- [LISTED RECORDS]
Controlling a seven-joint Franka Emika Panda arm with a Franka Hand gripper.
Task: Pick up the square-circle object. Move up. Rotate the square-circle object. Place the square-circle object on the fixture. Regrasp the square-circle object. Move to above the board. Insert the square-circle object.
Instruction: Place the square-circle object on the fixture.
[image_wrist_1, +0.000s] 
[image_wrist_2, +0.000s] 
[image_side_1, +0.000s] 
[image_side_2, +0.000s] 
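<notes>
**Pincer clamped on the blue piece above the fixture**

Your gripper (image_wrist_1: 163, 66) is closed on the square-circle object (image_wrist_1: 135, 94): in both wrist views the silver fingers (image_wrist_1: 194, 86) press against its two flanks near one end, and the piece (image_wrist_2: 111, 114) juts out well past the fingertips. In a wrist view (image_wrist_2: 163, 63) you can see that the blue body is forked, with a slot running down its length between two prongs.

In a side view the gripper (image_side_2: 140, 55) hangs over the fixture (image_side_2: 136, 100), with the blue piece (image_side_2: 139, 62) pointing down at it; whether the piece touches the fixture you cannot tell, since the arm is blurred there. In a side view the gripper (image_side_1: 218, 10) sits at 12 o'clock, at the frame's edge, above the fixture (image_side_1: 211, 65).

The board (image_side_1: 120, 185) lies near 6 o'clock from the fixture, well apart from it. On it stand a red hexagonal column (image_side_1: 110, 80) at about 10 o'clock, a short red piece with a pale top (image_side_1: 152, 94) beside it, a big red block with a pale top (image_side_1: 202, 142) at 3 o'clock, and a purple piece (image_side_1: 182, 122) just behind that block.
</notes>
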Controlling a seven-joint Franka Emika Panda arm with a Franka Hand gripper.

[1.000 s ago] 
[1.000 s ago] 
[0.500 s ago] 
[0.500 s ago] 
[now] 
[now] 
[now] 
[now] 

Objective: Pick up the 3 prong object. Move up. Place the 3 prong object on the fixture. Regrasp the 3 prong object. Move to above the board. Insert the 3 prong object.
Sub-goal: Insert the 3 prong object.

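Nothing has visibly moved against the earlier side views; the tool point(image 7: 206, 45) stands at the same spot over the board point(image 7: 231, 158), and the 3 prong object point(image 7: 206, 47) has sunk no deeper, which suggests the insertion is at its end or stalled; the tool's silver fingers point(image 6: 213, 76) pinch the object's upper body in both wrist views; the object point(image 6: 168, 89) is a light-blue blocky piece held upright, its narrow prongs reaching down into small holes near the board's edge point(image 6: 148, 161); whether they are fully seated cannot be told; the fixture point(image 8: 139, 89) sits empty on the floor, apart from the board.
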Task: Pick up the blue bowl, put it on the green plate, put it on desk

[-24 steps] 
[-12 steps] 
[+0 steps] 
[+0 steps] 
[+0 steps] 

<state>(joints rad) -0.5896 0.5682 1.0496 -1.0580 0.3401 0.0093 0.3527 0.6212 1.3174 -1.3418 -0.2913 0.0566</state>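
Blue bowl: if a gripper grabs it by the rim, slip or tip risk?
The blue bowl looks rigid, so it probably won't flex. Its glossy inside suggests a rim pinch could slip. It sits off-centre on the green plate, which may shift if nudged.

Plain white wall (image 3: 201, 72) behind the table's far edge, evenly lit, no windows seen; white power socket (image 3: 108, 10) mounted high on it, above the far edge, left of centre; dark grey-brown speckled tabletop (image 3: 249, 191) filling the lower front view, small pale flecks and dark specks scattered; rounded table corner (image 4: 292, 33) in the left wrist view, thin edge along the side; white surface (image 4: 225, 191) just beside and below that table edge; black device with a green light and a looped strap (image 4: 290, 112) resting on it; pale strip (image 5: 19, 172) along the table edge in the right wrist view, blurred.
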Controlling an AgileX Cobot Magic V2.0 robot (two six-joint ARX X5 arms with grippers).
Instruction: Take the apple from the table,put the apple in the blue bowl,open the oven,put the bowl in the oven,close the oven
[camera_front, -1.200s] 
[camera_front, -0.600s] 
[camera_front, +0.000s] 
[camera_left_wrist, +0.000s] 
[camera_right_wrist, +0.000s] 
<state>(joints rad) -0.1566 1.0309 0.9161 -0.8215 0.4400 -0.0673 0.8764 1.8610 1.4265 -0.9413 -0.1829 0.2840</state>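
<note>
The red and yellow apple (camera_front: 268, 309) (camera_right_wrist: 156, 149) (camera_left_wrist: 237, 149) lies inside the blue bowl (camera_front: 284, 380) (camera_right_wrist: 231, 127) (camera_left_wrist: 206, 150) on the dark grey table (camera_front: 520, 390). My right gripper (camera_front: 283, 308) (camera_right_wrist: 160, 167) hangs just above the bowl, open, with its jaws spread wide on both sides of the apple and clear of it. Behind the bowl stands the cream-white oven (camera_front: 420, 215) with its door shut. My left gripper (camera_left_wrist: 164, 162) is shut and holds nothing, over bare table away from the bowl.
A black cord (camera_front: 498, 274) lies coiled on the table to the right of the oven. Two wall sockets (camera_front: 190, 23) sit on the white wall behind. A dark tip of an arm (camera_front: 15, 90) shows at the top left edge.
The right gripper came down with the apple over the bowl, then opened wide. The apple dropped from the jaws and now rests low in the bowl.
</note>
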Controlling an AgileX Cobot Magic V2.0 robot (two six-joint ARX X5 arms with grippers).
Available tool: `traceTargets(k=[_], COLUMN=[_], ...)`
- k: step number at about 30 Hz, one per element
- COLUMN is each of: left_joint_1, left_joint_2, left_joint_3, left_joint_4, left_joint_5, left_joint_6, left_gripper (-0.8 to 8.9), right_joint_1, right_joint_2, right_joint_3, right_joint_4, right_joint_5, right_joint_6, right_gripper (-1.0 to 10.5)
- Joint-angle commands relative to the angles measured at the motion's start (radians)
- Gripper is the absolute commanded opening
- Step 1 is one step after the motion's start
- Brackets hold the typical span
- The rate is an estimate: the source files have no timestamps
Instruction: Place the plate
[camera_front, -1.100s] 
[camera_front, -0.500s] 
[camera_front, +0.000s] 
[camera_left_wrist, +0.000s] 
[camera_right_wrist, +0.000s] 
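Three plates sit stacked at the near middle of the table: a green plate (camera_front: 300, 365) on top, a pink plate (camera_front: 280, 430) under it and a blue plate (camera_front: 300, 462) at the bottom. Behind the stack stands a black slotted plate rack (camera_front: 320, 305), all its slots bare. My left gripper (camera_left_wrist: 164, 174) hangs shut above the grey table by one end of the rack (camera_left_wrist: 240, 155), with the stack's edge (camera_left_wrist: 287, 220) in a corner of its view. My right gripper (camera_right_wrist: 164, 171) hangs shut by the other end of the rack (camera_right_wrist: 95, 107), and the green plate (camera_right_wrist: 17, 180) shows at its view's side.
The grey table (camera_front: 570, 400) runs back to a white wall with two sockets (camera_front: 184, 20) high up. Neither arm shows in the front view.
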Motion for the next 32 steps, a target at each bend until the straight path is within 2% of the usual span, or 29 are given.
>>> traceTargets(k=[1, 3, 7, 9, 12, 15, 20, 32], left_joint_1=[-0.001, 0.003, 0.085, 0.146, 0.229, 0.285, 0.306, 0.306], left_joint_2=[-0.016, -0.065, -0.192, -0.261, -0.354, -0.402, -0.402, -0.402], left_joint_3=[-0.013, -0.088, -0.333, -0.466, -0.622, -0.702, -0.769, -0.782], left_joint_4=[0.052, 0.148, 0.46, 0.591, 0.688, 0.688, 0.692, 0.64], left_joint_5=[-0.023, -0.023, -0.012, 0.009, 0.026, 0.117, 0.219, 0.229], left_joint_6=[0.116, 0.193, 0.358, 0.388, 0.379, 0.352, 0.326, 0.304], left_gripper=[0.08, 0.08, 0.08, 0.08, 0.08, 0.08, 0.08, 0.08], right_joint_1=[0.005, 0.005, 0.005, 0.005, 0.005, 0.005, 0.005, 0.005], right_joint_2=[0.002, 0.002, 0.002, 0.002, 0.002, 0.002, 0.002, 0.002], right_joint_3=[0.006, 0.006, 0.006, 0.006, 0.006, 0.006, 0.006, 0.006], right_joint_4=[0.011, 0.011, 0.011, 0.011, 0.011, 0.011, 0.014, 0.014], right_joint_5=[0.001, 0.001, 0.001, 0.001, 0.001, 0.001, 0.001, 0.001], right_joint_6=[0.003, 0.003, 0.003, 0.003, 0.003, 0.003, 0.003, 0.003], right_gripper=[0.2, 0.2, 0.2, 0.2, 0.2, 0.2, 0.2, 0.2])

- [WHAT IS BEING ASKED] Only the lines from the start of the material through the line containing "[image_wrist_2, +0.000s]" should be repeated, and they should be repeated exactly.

- [YOUR RESPONSE]
Controlling a seven-joint Franka Emika Panda arm with a Franka Hand gripper.
Task: Pick up the square-circle object. Move up. Rotate the square-circle object. Place the square-circle object on the fixture. Regrasp the square-circle object. Move to above the board. Insert the square-circle object.
Instruction: Place the square-circle object on the fixture.
[image_wrist_1, +0.000s] 
[image_wrist_2, +0.000s] 

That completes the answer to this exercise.